Earlier this year in May, the UK government advertised 2 funds, the Levelling Up fund and the Community Renewal Fund (UK CRF) and after much discussion within WRDA and with potential partners we decided to make a bid for the UK CRF. The project ‘Women’s Skills, Training & Employment Programme’ is the result of agreed collaboration of women’s sector organisations, including regional women’s networks, women’s centres & groups in disadvantaged urban & rural communities across NI. Through this collective power we can maximise our reach, address barriers to training & employment and provide life changing outcomes for women that will benefit them, their families and their communities.

 

Phase 1 will involve all training & education officers taking part in the GOALS motivational employability programme, and being trained to deliver it, with subsequent roll out to participants.

 

Phase 2 will involve participants receiving mentoring on a one-to-one basis and completing a skills and needs assessment.
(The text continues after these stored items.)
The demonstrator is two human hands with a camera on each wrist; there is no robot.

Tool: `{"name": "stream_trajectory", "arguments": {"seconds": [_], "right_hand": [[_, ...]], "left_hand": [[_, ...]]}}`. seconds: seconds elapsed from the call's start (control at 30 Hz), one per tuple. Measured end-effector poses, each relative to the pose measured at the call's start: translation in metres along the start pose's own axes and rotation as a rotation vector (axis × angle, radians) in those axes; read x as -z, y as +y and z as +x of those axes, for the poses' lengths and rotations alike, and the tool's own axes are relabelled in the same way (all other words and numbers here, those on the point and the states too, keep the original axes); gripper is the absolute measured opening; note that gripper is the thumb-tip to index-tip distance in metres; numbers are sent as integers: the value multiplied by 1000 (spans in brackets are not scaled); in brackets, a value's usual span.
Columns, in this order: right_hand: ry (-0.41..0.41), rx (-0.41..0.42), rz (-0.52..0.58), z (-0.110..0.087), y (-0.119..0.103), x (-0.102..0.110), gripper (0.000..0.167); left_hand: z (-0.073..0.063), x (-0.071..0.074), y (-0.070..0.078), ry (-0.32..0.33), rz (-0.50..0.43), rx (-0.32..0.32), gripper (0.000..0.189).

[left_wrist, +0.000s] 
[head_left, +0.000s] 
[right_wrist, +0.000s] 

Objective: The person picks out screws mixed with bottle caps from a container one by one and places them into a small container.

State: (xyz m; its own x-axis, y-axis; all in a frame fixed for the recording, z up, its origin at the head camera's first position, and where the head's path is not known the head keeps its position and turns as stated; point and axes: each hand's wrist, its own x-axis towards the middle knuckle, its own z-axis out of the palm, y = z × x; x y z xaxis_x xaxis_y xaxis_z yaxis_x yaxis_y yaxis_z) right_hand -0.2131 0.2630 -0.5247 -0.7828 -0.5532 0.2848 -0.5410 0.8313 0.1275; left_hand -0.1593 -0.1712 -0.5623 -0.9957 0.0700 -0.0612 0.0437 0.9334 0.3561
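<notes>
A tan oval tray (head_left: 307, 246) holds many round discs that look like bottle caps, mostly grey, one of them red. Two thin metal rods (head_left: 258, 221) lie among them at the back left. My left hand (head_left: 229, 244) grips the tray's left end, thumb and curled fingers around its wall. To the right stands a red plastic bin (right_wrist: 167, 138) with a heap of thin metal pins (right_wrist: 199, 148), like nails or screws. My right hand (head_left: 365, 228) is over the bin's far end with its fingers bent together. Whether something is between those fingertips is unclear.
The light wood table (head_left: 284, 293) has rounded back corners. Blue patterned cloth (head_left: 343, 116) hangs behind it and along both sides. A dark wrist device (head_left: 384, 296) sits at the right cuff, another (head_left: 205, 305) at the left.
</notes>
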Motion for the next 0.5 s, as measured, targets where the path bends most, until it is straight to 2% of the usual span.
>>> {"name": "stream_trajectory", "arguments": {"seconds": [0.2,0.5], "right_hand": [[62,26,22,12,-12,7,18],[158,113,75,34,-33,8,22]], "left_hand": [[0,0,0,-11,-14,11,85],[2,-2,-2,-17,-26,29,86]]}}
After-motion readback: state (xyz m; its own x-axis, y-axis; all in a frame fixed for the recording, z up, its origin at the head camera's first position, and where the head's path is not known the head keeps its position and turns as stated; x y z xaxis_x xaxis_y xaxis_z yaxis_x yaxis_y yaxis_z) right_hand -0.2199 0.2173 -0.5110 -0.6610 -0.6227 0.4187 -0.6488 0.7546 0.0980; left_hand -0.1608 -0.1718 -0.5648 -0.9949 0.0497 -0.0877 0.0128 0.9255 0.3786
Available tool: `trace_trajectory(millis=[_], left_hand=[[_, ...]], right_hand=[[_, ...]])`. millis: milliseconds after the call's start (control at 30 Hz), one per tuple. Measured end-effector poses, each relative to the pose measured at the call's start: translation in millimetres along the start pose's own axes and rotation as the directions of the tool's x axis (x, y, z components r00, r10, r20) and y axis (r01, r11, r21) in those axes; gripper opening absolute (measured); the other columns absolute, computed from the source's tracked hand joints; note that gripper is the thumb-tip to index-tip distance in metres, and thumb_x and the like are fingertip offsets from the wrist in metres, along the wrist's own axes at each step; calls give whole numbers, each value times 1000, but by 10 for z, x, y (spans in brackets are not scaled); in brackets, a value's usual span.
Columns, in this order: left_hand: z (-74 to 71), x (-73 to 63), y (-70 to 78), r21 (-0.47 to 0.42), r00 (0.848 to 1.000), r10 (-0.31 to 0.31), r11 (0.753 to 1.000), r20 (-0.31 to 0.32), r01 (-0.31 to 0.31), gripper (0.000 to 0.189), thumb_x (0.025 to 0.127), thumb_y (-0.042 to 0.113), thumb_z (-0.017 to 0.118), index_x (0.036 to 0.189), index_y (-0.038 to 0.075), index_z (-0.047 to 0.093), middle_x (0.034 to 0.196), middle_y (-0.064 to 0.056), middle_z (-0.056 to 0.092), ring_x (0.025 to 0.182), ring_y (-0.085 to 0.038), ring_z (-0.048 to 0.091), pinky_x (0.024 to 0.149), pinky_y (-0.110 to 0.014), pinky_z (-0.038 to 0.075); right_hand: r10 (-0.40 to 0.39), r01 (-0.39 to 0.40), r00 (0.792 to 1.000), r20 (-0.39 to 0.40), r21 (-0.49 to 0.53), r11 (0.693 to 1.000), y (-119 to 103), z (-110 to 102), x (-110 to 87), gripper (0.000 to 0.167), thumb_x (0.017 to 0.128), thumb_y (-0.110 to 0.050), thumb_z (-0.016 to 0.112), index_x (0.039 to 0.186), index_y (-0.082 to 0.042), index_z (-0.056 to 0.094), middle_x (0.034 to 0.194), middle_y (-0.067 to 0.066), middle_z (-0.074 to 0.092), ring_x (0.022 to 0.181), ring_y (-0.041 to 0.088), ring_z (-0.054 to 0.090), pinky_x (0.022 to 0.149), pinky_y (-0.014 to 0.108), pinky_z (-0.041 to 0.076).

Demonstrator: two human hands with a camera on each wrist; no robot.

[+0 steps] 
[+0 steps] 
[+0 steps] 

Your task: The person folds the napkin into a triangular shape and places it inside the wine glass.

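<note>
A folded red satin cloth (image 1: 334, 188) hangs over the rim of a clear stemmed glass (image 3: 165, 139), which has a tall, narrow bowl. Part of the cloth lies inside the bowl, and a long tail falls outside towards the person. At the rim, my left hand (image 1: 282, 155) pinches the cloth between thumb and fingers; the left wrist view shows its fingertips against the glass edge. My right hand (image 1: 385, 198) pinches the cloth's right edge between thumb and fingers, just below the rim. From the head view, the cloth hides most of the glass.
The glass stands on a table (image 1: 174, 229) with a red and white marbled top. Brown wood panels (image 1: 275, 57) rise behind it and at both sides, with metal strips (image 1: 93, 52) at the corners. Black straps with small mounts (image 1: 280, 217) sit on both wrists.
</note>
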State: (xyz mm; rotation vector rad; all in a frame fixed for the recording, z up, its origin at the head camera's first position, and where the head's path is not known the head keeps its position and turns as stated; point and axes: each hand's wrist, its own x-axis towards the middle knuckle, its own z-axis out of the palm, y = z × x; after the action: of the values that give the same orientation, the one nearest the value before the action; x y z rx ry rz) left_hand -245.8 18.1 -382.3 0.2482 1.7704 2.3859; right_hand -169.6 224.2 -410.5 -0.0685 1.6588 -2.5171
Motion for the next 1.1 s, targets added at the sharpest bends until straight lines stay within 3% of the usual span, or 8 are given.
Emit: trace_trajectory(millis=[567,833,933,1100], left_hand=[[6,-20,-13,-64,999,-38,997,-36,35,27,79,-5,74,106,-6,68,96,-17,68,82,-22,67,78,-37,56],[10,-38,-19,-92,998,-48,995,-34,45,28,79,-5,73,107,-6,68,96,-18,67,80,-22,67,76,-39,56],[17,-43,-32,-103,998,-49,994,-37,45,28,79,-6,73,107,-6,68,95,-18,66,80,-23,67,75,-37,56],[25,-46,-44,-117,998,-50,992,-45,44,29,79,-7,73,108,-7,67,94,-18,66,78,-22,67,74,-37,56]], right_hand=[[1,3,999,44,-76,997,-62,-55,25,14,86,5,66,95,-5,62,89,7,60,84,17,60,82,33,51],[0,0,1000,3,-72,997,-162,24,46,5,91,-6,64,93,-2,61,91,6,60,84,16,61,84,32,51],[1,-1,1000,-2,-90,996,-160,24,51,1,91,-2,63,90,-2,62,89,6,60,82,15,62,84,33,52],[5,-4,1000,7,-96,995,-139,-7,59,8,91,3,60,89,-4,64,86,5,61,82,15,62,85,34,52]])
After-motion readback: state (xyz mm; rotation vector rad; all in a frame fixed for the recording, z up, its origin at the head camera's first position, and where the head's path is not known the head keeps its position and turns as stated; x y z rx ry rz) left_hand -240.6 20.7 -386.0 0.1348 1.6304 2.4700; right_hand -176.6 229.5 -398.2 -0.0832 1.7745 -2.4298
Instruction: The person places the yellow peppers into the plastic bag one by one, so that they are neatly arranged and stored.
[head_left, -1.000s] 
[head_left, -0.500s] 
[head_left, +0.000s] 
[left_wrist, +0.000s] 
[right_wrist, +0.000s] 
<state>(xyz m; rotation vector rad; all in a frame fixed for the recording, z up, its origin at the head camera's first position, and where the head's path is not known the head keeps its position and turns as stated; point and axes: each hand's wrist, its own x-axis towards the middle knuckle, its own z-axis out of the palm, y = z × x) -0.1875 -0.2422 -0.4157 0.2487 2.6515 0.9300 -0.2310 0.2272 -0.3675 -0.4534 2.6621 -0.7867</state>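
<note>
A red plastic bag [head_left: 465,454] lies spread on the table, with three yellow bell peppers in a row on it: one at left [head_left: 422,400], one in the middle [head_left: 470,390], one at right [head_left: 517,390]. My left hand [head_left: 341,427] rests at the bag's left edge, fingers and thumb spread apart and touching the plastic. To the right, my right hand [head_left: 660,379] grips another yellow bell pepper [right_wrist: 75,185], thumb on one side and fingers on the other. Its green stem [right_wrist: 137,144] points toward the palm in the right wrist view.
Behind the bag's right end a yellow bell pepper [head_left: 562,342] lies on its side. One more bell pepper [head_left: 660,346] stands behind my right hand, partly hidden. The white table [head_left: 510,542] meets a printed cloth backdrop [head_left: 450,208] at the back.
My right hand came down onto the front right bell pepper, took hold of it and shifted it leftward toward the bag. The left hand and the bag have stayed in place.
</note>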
They will have an option to access GOALS training and can use the learning to map out a personalised learning plan. This mentoring will continue throughout the programme.

 

Phase 3 will involve the delivery of a training programme bespoke to each learner; activities based across all women’s centres.  The strength of the model is that it allows participants total flexibility to draw down training specific to their needs.

 

The beneficiaries of this project will be women of working age, specifically and particularly the women who have been most marginalised in society and who have been particularly disadvantaged by Covid-19.

  • Unemployed women
  • Economically inactive women
  • Underemployed women
  • Women with little or no qualifications
  • Women who have lost employment through Covid
  • Lone Parents
  • Disabled women
  • BAME women
  • Migrant & refugee women
  • LGBTQI+

Covid has particularly impacted on the economic wellbeing of women, the data shows this in Northern Ireland, the UK as a whole and worldwide. This is partially because the sectors where women are most likely to work are those most impacted by the pandemic, most obviously retail and hospitality. Behind this is the fact that women in Northern Ireland are more likely to be economically inactive because of caring responsibilities – the cost and availability of suitable childcare is a significant factor, as well as caring responsibilities for elders and adults with disabilities – and those women in the workforce who are underemployed or working part time are often doing this to balance these caring roles. This is especially true for women facing additional barriers such as disability, their migrant status, language barriers, rural women in areas of poor infrastructure and where community-based education is lacking; our project is designed with these women in mind and we will recruit these women specifically.

The project has to be completed by June 2022 which will be quite a challenge however, given that women’s community-based education & training programmes remains unfunded this will be a welcome boost to all partners and it may well provide a gateway to the Prosperity Fund (the ESF replacement) which will be launched next year.